● Work required:
Look through the material below and copy every line containing the word "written".

Start of Block

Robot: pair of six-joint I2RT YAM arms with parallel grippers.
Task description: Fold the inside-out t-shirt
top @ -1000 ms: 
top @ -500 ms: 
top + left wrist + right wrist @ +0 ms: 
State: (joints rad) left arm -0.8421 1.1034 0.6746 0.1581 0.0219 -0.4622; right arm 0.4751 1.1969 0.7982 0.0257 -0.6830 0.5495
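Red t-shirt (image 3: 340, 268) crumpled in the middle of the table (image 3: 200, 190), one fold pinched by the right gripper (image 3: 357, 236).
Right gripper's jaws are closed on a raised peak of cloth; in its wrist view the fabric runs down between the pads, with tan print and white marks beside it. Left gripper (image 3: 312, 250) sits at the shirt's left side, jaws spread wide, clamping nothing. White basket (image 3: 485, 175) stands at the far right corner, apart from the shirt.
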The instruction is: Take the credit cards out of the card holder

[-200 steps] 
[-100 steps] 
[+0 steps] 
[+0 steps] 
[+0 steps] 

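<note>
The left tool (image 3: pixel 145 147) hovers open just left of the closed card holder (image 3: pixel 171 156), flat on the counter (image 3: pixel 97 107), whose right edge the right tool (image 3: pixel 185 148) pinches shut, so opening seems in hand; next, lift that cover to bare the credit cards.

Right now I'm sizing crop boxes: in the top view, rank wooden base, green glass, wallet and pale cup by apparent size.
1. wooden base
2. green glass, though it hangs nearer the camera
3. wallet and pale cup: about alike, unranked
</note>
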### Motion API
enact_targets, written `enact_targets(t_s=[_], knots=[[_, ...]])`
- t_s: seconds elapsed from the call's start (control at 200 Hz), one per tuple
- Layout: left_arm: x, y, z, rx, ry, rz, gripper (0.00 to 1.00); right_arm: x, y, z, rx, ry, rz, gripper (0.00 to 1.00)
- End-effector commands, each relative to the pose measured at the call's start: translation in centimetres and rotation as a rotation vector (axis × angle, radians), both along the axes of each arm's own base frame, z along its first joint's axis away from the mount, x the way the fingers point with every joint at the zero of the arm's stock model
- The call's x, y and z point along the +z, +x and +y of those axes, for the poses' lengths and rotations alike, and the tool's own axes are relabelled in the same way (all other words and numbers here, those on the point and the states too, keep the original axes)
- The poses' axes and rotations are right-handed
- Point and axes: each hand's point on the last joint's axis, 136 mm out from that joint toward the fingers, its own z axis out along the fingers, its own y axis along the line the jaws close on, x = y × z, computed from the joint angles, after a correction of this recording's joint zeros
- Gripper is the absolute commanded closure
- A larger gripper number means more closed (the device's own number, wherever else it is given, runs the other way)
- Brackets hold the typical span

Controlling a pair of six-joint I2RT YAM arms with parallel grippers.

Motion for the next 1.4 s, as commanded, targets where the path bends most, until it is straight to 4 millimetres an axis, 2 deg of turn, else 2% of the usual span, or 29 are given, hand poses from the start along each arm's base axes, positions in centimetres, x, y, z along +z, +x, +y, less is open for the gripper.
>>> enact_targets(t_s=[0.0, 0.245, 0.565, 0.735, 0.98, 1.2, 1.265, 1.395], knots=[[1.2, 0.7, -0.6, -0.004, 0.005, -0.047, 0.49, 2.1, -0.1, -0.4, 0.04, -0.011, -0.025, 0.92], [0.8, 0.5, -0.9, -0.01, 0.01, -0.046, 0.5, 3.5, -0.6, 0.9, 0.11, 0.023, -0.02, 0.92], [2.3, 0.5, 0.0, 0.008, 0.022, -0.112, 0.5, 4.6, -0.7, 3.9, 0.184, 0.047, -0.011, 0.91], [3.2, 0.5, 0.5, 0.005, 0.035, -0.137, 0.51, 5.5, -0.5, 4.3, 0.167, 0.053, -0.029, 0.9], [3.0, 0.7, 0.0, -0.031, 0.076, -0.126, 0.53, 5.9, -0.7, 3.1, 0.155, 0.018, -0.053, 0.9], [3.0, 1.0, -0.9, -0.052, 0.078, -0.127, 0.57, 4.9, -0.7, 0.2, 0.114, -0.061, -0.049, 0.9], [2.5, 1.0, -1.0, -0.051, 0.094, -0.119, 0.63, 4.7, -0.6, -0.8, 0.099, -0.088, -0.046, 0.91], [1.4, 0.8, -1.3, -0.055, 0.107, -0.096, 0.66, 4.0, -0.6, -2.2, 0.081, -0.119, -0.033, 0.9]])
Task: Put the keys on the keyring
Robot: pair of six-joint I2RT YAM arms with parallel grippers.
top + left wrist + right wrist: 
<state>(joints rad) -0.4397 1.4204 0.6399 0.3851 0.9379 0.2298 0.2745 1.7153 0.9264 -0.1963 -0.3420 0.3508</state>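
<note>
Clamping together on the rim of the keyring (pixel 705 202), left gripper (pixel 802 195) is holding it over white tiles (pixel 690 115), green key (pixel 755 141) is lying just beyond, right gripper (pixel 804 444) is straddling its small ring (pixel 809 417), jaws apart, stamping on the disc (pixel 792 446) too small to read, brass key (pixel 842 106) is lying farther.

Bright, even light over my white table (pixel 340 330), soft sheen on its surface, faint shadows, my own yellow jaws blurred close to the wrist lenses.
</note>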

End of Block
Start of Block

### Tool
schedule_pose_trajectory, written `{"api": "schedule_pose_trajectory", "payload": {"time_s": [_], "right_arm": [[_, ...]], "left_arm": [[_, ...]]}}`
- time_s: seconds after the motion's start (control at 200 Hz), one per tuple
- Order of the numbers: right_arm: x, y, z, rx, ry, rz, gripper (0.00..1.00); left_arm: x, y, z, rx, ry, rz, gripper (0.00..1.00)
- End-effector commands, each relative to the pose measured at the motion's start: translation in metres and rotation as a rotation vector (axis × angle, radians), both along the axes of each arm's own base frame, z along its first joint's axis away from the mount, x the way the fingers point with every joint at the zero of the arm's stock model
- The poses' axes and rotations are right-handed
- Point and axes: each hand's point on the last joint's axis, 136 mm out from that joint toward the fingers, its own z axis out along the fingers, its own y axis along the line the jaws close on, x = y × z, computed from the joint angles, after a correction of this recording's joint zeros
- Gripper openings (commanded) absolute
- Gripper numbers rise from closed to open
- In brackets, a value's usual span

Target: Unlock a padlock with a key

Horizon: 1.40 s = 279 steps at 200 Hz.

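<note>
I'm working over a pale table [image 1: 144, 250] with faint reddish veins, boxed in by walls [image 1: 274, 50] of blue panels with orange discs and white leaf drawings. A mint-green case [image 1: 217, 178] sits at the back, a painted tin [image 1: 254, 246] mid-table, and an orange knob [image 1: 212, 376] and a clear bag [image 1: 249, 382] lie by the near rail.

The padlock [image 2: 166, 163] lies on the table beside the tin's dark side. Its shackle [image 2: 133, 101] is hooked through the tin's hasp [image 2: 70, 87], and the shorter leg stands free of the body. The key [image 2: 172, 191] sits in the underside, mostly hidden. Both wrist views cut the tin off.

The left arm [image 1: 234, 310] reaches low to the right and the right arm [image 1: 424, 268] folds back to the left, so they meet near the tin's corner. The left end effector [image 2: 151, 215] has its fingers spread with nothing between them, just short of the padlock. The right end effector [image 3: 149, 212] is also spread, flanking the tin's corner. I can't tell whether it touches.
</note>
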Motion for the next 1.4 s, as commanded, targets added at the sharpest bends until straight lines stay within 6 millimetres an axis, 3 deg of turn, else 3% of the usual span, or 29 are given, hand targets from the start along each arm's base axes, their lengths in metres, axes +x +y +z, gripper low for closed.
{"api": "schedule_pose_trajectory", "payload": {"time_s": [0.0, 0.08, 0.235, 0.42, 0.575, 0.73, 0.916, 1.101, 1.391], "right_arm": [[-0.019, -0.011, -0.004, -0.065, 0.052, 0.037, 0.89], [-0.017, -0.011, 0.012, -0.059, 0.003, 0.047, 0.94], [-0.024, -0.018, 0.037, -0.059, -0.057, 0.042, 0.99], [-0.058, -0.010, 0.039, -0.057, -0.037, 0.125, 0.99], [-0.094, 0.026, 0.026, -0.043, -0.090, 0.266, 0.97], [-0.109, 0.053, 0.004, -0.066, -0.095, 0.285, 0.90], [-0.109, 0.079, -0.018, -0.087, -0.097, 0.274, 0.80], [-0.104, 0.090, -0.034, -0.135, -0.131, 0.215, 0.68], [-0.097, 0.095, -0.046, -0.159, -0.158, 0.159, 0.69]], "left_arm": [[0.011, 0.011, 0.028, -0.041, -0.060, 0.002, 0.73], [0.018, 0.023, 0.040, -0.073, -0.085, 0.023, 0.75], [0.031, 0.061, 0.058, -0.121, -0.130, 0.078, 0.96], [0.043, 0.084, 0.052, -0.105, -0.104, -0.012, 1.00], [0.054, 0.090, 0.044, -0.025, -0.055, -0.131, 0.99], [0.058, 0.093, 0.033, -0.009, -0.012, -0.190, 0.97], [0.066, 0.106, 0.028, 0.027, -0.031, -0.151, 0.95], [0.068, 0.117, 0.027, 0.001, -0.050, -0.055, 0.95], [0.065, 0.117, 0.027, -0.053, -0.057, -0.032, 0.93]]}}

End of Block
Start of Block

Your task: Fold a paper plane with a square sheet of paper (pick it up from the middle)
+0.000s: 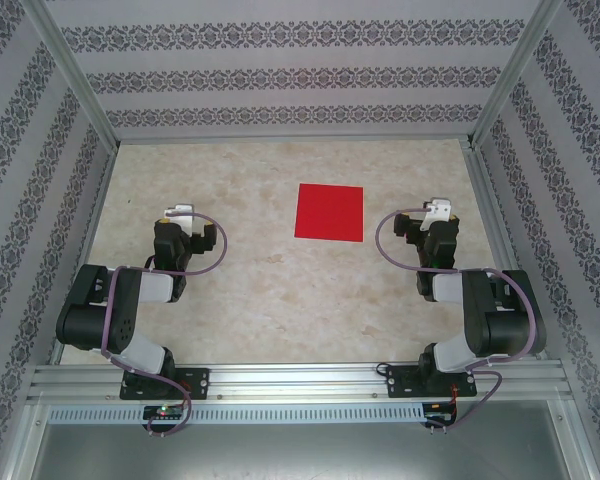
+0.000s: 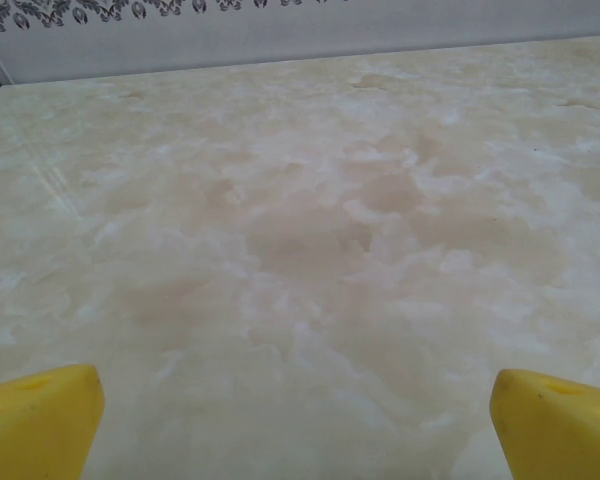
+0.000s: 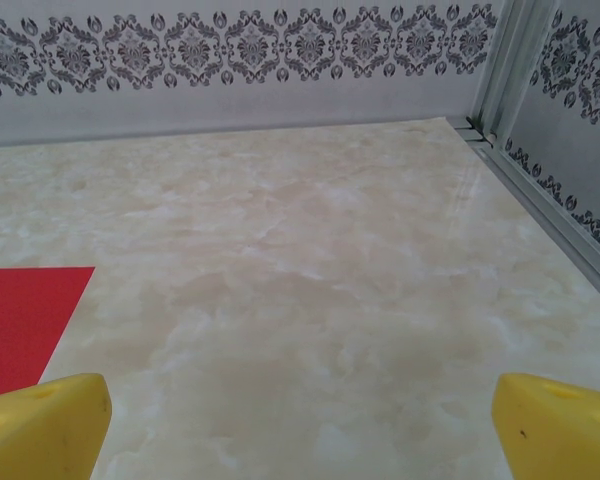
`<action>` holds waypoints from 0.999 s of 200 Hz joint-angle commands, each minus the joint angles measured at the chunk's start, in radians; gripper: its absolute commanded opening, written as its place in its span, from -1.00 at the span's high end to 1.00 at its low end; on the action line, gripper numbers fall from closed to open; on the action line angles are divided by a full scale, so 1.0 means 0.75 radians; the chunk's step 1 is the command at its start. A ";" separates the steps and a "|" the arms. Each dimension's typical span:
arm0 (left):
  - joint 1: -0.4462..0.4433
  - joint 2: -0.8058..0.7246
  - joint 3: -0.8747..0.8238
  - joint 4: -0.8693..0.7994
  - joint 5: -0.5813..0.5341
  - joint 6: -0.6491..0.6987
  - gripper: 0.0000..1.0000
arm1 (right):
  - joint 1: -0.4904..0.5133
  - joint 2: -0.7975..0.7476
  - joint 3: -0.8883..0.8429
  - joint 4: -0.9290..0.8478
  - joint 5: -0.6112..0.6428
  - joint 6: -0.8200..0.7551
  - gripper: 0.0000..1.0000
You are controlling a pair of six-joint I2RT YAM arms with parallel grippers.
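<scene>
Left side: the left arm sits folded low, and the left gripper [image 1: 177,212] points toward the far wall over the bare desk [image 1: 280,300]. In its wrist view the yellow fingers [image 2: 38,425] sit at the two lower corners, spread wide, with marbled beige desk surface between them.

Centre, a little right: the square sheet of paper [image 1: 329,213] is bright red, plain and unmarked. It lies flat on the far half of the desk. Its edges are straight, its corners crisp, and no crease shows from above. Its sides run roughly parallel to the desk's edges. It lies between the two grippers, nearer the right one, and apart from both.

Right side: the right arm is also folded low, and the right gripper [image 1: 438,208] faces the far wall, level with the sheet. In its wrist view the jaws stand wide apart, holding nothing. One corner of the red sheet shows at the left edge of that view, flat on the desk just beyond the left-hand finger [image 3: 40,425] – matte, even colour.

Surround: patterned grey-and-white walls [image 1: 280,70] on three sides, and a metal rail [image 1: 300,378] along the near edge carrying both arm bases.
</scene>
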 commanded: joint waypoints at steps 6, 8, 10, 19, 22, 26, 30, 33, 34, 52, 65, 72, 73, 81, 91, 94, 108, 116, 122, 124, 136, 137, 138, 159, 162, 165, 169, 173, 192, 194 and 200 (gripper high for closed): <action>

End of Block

● Solution:
enact_targets, written `enact_targets(t_s=[_], knots=[[_, ...]])`
schedule_pose_trajectory, written `{"api": "schedule_pose_trajectory", "payload": {"time_s": [_], "right_arm": [[_, ...]], "left_arm": [[_, ...]]}}`
`<action>` holds waypoints from 0.999 s of 200 Hz joint-angle commands, each minus the joint angles measured at the chunk's start, in radians; gripper: its absolute commanded opening, written as its place in its span, from -1.00 at the span's high end to 1.00 at its low end; on the action line, gripper numbers fall from closed to open; on the action line angles are divided by a full scale, so 1.0 means 0.75 radians; the chunk's step 1 is the command at its start. A ";" separates the steps and a "|" the arms. Each dimension's typical span:

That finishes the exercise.